# Importing email contact list from from hotmail to Constant Contact



## Pergamum (Dec 13, 2010)

Hello,

I have started using Constant Contact as a means of better tracking supporters and churches, etc. My list has become unmanageable.

How do I export my hotmail contact list from hotmail to Constant Contact. Is this even possible with hotmail?


----------



## Covenant Joel (Dec 13, 2010)

It looks like this addresses exporting the list from Hotmail:

How to Export Contacts and Email Addresses from a Free Hotmail Account Step by Step Screenshot Walkthrough - About Email

I'm not sure though what file method Constant Contact uses, but I would imagine it can handle the CSV that Hotmail will export.


----------



## Kevin (Dec 13, 2010)

Pergy, I just signed up for icontact this past week. Why did you choose constant contact?


----------



## Pergamum (Dec 14, 2010)

Kevin, a friend use it. I need a contact list tracking program because I am lackign in organziation right now. How is icontact?

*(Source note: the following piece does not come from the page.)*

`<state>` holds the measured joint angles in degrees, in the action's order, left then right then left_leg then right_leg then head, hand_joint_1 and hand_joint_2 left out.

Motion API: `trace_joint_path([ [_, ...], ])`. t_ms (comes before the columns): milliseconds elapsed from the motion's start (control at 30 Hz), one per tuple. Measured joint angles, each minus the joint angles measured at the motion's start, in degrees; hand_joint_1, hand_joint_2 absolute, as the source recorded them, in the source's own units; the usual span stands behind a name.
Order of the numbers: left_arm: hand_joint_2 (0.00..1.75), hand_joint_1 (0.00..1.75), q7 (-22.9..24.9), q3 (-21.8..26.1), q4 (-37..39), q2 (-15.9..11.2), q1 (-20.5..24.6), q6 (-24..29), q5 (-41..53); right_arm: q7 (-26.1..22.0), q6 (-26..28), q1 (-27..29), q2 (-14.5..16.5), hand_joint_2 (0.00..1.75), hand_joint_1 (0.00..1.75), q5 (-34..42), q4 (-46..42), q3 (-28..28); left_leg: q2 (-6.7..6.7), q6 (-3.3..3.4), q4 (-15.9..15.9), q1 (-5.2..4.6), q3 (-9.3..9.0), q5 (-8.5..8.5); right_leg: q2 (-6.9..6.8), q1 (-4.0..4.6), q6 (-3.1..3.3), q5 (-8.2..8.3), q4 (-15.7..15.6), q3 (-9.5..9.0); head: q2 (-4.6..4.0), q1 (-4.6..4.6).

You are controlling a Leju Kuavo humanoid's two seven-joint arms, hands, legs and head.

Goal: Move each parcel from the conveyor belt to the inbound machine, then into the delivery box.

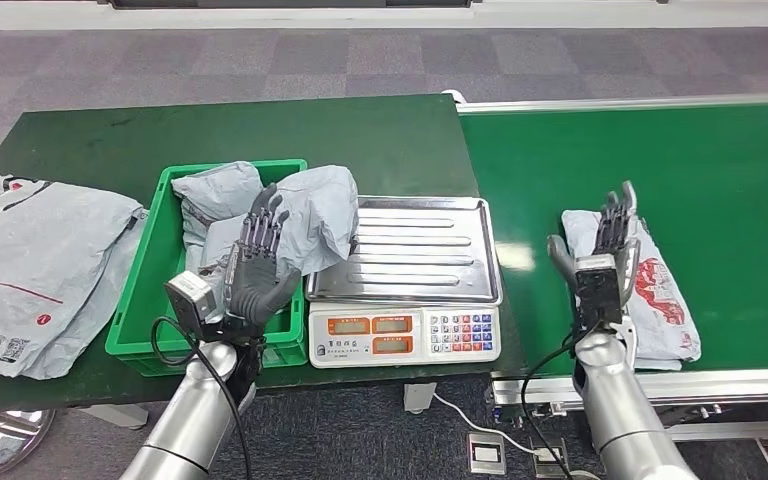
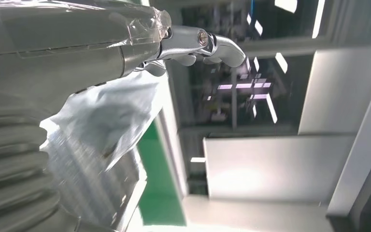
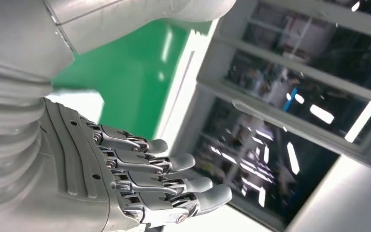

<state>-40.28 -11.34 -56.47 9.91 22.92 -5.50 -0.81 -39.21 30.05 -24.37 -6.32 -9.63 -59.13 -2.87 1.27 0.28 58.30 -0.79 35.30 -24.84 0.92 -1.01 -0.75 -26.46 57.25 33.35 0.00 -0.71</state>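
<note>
Grey parcel [image 1: 315, 225] is gripped by left hand [image 1: 258, 262] over bin's [image 1: 130, 320] right edge; release is next. Right hand [image 1: 605, 255], fingers spread, is raised at belt parcel [image 1: 660, 300].

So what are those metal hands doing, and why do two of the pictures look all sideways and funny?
Those hands belong to a walking robot with two silver arms. The big picture comes from a camera high on its body, looking down. The two sideways pictures come from small cameras at its wrists, so they tilt as the arms turn.

The robot's left hand holds a crumpled grey plastic parcel above the green plastic crate, which already has another grey parcel in it. Beside the crate stands a weighing scale with a shiny steel tray and buttons in front.

The right hand is empty, with its fingers straight, raised over a white parcel with red print lying on the green conveyor belt. A large grey mail bag lies on the green table at the far left.
</note>
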Motion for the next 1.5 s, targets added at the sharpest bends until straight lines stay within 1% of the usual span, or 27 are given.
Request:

---------- Post added at 06:39 AM ---------- Previous post was at 06:38 AM ----------

Kevin, p.s. I am on a 60-day free trial with constant contact, so if you think icontact if better, convince me soon.


----------



## LawrenceU (Dec 14, 2010)

Hey Perg, you might want to be aware of the fact that a LOT of spam filters block messages coming from Constant Contact.


----------



## Kevin (Dec 14, 2010)

I have not "field tested it yet" . I just signed up & am trying it out. My main problem is that I don't want to sign eveyone on my lsit up for one service & then switch it up 30 or 60 days later. So we are only sending messages to ourselves until we figue out if we are going to stay with icontact.

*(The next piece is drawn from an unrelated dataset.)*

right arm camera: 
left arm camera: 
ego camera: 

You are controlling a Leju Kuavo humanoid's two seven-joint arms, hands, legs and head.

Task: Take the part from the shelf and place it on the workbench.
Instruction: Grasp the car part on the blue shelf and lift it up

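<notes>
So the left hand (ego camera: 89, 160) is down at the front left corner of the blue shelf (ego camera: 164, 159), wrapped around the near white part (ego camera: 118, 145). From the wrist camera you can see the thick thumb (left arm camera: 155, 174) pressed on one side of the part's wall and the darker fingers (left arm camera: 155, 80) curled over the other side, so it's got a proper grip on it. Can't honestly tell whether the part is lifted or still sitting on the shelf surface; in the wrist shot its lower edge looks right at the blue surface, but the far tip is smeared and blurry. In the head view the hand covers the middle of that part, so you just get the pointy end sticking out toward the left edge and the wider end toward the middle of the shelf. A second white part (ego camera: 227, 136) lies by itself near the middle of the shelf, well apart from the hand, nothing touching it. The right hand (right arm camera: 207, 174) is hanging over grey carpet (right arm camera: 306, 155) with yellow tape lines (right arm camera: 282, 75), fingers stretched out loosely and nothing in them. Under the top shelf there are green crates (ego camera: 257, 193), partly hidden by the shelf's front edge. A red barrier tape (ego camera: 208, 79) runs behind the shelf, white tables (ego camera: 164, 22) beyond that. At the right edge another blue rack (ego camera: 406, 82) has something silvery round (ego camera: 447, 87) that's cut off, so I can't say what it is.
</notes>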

the main selling feature however was the claim of 99% deliverability.


----------



## Pergamum (Dec 14, 2010)

Kevin, okay, thanks. 

I link my blog to many emails and this automatically makes many emails go to spam. Also, some people change their emails every year or so and if you have a few hundred contacts this can become hard to track. Also, some people want to read some updates but not all, and some want additional reading and some don't want to read and want to unsubscribe and I have no easy way to accommodate different desires of email recipients.

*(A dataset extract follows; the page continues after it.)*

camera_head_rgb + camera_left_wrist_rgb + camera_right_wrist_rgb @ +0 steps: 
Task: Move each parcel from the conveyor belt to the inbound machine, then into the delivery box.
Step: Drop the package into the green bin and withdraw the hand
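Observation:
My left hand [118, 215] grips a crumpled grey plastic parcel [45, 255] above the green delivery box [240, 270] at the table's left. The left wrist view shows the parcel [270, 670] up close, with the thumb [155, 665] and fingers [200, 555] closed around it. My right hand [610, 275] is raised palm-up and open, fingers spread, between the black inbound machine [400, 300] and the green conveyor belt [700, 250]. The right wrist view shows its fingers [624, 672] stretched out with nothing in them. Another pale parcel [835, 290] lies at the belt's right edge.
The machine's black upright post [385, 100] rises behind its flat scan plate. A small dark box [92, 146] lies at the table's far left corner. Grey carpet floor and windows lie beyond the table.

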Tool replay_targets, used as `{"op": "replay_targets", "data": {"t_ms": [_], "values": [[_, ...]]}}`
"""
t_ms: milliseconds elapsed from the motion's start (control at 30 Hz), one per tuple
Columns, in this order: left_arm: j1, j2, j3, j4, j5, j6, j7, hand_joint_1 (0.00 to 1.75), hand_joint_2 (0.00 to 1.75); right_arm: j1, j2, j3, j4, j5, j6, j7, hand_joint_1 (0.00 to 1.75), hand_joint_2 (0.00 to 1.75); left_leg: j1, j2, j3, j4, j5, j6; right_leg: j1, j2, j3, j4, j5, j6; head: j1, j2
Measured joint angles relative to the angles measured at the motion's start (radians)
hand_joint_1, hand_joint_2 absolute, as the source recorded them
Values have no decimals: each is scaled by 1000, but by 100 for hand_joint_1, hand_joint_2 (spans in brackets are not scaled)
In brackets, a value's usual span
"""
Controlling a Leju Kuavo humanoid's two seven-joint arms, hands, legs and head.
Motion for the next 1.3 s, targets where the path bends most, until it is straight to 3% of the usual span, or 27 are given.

I figured out how to export from hotmail... now I think I'll start another thread about Constant Contact, IContact, or what others are using.


----------



## Edward (Dec 14, 2010)

LawrenceU said:


> you might want to be aware of the fact that a LOT of spam filters block messages coming from Constant Contact.



The radio ads that I have heard for it make it sound like a spam service. I didn't know that it had a legitimate use.


----------